Only the stretch of the listing below that runs from the line with "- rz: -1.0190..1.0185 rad" through the line with "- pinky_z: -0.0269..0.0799" is to be printed, exactly and with both ends.

[[ Information shown open ]]

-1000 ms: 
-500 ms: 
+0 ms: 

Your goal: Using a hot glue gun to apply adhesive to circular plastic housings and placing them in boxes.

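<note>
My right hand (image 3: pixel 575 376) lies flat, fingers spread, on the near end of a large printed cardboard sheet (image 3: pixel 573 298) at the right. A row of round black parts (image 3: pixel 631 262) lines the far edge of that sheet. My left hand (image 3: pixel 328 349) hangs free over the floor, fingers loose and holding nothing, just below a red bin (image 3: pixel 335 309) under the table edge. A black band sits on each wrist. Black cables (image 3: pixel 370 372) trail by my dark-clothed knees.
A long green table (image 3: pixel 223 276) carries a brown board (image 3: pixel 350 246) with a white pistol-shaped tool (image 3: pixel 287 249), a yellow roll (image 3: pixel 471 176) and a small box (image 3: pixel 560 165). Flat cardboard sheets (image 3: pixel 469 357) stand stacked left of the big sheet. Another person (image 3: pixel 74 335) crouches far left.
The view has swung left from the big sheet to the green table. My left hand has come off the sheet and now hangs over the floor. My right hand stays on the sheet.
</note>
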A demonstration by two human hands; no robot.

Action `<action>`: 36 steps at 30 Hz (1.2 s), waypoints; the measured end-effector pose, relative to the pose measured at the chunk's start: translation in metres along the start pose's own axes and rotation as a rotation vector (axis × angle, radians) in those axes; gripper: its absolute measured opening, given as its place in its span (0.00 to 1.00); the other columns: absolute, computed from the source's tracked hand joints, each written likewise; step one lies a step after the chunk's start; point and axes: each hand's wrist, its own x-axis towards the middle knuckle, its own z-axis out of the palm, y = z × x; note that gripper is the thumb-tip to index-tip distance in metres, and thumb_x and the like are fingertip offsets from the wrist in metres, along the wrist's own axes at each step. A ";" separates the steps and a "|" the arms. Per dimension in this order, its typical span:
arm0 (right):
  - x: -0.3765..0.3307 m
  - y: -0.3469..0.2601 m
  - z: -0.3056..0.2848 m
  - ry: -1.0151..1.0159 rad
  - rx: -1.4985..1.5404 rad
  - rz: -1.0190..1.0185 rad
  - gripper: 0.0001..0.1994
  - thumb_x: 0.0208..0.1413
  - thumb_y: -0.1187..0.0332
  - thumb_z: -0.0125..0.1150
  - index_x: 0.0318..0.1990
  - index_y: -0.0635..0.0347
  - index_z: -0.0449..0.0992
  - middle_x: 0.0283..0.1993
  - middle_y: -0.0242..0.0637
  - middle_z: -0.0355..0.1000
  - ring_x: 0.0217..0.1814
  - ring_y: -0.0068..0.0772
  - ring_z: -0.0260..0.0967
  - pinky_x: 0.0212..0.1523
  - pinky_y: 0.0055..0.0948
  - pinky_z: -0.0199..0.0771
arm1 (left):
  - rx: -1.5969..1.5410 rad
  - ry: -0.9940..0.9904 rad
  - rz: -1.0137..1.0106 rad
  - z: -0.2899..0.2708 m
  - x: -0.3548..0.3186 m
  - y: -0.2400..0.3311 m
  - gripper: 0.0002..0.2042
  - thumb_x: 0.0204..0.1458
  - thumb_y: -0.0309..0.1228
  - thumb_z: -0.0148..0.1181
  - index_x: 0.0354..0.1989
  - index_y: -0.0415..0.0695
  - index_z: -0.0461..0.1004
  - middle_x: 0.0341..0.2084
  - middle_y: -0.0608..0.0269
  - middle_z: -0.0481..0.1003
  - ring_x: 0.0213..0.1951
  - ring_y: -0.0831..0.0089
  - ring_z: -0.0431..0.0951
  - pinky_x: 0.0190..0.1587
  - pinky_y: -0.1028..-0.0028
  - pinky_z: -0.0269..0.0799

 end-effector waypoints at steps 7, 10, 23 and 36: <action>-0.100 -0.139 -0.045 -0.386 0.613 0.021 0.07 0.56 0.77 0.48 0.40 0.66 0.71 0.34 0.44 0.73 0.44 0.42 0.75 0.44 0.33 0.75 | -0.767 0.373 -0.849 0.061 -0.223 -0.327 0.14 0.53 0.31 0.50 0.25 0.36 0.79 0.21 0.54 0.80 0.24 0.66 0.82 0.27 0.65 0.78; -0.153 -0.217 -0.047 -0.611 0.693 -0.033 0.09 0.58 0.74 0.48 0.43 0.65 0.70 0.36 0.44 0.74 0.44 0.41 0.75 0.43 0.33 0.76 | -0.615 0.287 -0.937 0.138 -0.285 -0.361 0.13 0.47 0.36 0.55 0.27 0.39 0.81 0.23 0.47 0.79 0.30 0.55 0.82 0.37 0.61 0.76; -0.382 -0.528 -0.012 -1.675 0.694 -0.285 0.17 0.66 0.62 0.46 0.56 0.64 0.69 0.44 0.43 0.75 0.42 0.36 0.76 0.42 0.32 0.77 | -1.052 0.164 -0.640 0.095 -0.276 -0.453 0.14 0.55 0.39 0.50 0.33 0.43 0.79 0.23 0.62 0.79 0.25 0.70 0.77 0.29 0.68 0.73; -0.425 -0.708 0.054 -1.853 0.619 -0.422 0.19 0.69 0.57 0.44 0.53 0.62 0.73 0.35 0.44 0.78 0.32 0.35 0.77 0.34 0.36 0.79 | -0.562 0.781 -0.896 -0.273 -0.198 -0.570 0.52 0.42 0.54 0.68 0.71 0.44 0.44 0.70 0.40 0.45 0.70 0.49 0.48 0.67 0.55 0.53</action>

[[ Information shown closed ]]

■ **Response**
  - rz: -1.0190..1.0185 rad
  - gripper: 0.0001..0.1994
  - thumb_x: 0.0208..0.1413
  - thumb_y: -0.1187..0.0332
  - thumb_z: -0.0125..0.1150
  - index_x: 0.0318..0.1990
  - index_y: -0.0635..0.0347
  - index_z: -0.0449..0.0992
  - middle_x: 0.0283..0.1993
  - middle_y: -0.0242..0.0637
  - middle_z: -0.0355..0.1000
  - ring_x: 0.0217..0.1814
  - ring_y: -0.0068..0.0772
  - ring_z: -0.0260..0.0967
  - pinky_x: 0.0212..0.1523
  - pinky_y: 0.0055..0.0948
  - pinky_z: -0.0199..0.0771
arm1 (left):
  - rx: -1.5969..1.5410 rad
  - ry: -0.9940..0.9904 rad
  - rz: -1.0137..1.0106 rad
  - z: -0.2899..0.2708 m
  - x: -0.3548..0.3186 m
  - y: -0.2400..0.3311 m
  - gripper: 0.0002..0.2042
  - thumb_x: 0.0204..0.1458
  - thumb_y: -0.0309..0.1228
  - thumb_z: -0.0148..0.1181
  - index_x: 0.0354..0.1989
  - index_y: -0.0415..0.0695
  - index_z: -0.0461..0.1004
  - middle_x: 0.0341..0.2084
  - middle_y: -0.0608..0.0269
  - middle_z: -0.0481..0.1003
  - ring_x: 0.0213..0.1951
  - ring_y: -0.0831..0.0089
  - ring_z: -0.0431..0.0951
  - pinky_x: 0.0190..0.1587
  - pinky_y: -0.1028..-0.0028
  - pinky_z: -0.0269..0.0799

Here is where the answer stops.